Note(5)--Extension of CLT

Posted by Gwan Siu on February 9, 2018

In this blog, we just talk about some extension of CLT.

  1. Lyapunov CLT: just requires only independent but not identically idstributed.
  2. Multivariate CLT: Original CLT is applied to one dimension, what happens to high dimension space.
  3. CLT with estimated variance: when we use CLT, we should know about the variance of random variables. Could we replace estimated variance with true variance when we use CLT?
  4. How about the Convergenvce rate in CLT? Berry Esseen
  5. The delta method, we use a continuous function to construct another limiting distribution.

1. Berry-Esseen Theorem.

The central limit theorem is from the asymptotic view. It just states that the average of i.i.d random variables converges in distribution to standard normal distribution as $n\rightarrow \infty$, but it does not answer the question that how close to this standard normal distribution. The berry-esseen theorem answer this question.

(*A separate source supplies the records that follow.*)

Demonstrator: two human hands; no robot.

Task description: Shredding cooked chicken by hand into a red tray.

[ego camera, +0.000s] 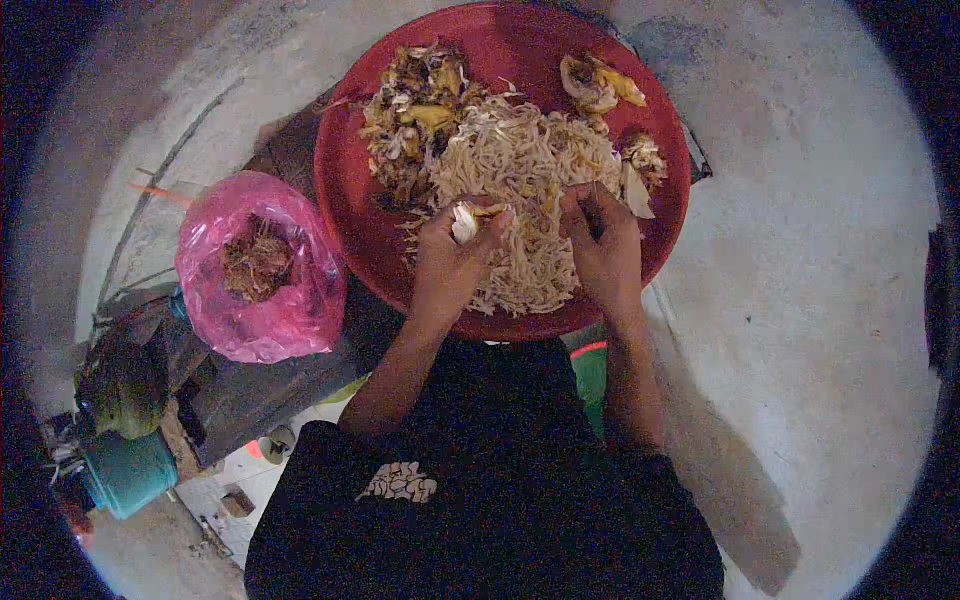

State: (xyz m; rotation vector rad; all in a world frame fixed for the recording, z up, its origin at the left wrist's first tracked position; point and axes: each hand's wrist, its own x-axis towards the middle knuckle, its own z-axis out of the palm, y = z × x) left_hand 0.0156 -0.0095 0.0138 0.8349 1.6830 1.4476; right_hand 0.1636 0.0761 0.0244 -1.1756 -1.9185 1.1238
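Note:
A round red tray [495,30] lies before me with a large heap of pale shredded strips [525,165], perhaps shredded meat. My left hand [461,255] grips a small whitish piece of food [465,223] over the heap's lower left. My right hand [604,240] is over the heap's right side, fingertips pinched together; whether something small is between them I cannot tell. At the tray's upper left sits a pile of darker brown and yellow scraps [420,112]. Pale and yellow pieces [600,81] lie at the upper right, and a small shredded clump [645,161] is right of my right hand.
Left of the tray stands an opened pink plastic bag [307,307] with a brown fibrous clump [257,262] inside. A teal plastic container [131,472] is at the lower left, below a dark green object [124,390]. Concrete floor [787,262] extends to the right.

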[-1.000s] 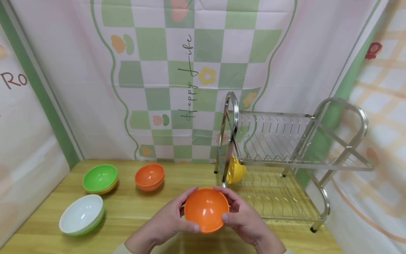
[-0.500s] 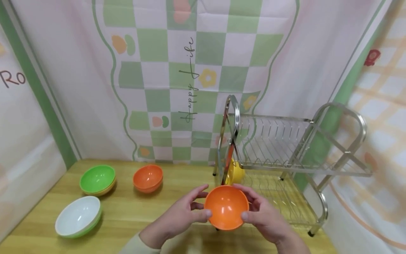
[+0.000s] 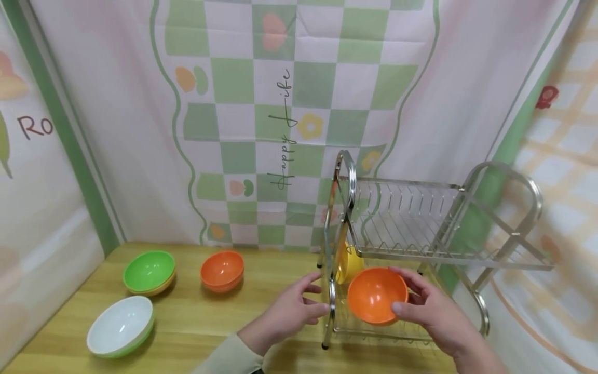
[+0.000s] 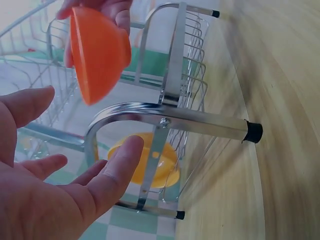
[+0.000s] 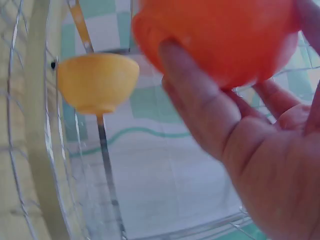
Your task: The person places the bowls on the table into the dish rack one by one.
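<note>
An orange bowl (image 3: 377, 296) is gripped by my right hand (image 3: 432, 314), thumb on its near rim and fingers behind it. In the head view it overlaps the lower tier of the metal dish rack (image 3: 397, 254). My left hand (image 3: 296, 311) is off the bowl, fingers spread, just outside the rack's left leg. The left wrist view shows that hand's fingers (image 4: 117, 170) extended beside the chrome frame, with the bowl beyond. A yellow bowl (image 5: 98, 82) stands on its side in the lower tier, at the left end behind the orange one.
On the wooden table (image 3: 187, 332) at left sit a green bowl (image 3: 149, 271) stacked on a yellow one, a white-and-green bowl (image 3: 120, 326) and a red-orange bowl (image 3: 222, 270). A patterned curtain (image 3: 261, 119) hangs behind. The rack's upper tier overhangs the lower one.
The orange bowl has moved right from the table's front to the rack's lower tier. My left hand has let go of it; my right hand still holds it.
</note>
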The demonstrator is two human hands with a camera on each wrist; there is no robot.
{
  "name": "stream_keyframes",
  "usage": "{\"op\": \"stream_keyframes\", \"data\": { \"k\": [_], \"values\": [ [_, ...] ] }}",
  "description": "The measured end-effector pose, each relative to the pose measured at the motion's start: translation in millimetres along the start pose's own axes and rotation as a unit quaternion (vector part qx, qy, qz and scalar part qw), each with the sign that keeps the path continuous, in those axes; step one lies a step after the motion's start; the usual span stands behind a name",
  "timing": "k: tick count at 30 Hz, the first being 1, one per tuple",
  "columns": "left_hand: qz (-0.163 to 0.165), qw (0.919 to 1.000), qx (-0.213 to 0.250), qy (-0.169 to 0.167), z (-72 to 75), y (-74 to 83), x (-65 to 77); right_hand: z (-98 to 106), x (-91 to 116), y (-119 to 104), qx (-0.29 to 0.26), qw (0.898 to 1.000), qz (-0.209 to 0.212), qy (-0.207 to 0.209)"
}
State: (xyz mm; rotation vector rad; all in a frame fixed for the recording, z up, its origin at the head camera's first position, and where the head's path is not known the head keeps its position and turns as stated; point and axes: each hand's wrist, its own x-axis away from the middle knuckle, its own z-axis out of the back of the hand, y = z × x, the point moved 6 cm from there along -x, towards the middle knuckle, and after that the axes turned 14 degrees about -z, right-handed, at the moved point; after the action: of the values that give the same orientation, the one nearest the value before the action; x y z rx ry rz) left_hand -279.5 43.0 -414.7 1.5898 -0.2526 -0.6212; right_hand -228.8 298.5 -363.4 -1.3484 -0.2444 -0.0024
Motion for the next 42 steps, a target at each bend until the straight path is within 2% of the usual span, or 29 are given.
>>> {"op": "stream_keyframes", "data": {
  "k": [2,5,11,14,19,23,27,34,39,42],
  "values": [
    [0.005,1.0,0.005,0.004,-2.9,-2.2,-3.0,6,-1,-1,0.047,0.998,-0.024,0.038],
    [0.008,0.9999,0.006,0.01,-5.5,-4.8,-6.7,12,-3,-2,0.116,0.989,-0.047,0.079],
    [0.008,0.9998,0.006,0.015,-7.6,-10.1,-13.3,17,-12,-5,0.208,0.967,-0.068,0.131],
    [0.007,0.9998,0.001,0.018,-7.9,-12.1,-16.2,20,-15,-9,0.263,0.95,-0.063,0.156],
    [0.004,0.9997,-0.004,0.025,-8.9,-14.9,-21.5,23,-23,-16,0.361,0.913,-0.026,0.188],
    [0.008,0.9995,0.001,0.03,-11.2,-17.0,-25.4,25,-34,-18,0.398,0.896,-0.002,0.197],
    [0.009,0.9995,-0.001,0.032,-13.9,-17.5,-28.1,28,-45,-17,0.422,0.884,-0.008,0.2],
    [0.018,0.9992,-0.011,0.033,-15.5,-17.1,-31.2,32,-61,-11,0.437,0.877,-0.021,0.199],
    [0.031,0.9987,-0.007,0.039,-14.7,-18.2,-31.5,34,-71,-8,0.447,0.869,0.002,0.214],
    [0.033,0.9985,-0.009,0.043,-14.5,-18.3,-30.7,34,-76,-7,0.438,0.873,0.013,0.213]
  ]
}}
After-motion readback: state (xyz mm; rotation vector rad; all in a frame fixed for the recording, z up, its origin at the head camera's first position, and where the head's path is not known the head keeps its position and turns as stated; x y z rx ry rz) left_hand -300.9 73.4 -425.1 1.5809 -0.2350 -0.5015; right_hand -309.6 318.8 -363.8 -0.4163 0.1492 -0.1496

Berry-Esseen: Suppose that $X_{1},…,X_{n}\sim P$. Let $\mu=\mathbb{E}[X_{1}],\sigma^{2}=\mathbb{E}[\arrowvert X_{1}-\mu\arrowvert^{2}]$, and $\mu_{3}=\mathbb{E}[\arrowvert X_{1}-\mu\arrowvert^{3}]$. Let

\[\begin{equation} F_{n}(x)=\mathbb{P}(\frac{\sqrt{n}(\widetilde{\mu}-\mu)}{\sigma}\leq x), \end{equation}\]

denote the CDF of the normalized sample average. If $\mu_{3}<\infty$ then,

\[\begin{equation} \sup_{x}\arrowvert F_{n}(x)-\Phi(x)\arrowvert\leq \frac{9\mu_{3}}{\sigma^{3}\sqrt{n}} \end{equation}\]

This bound is roughly saying that if $\mu/sigma^{3}$ is small then the convergence to normality in distribution happens quite fast.

2.Multivariate CLT-CLT in high dimensional space

Multivariate CLT: If $X_{1},…,X_{n}$ are i.i.d with mean $\mu\in \mathbb{R}^{d}$, and covariance matrix $\Sigma\in \mathbb{R}^{d\times d}$(with finite entries) then,

\[\begin{equation} \sqrt{n}(\widetilde{\mu}-\mu)\overset{d}{\rightarrow} N(0,\Sigma) \end{equation}\]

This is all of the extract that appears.